**Problem**: Every line of the data below should be printed exactly. Nothing may be dropped.
BEGIN Information provided
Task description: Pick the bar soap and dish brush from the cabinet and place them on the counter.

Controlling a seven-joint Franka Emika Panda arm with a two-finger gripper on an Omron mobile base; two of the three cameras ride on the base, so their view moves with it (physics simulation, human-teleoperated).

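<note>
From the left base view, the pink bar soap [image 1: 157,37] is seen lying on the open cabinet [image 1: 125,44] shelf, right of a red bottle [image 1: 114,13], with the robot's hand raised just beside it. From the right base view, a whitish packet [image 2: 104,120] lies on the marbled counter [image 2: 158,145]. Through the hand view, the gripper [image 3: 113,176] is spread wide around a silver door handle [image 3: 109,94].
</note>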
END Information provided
**Task solution**:
Task description: Pick the bar soap and dish brush from the cabinet and place them on the counter.

Controlling a seven-joint Franka Emika Panda arm with a two-finger gripper on an Omron mobile base; two of the three cameras ride on the base, so their view moves with it (physics simulation, human-teleoperated).

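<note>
From the left base view, the pink bar soap [image 1: 157,37] is seen lying on the open cabinet [image 1: 125,44] shelf, right of a red bottle [image 1: 114,13], with the robot's hand raised just beside it. From the right base view, a whitish packet [image 2: 104,120] lies on the marbled counter [image 2: 158,145]. Through the hand view, the gripper [image 3: 113,176] is spread wide around a silver door handle [image 3: 109,94].
</note>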

No additional output is required for this exercise.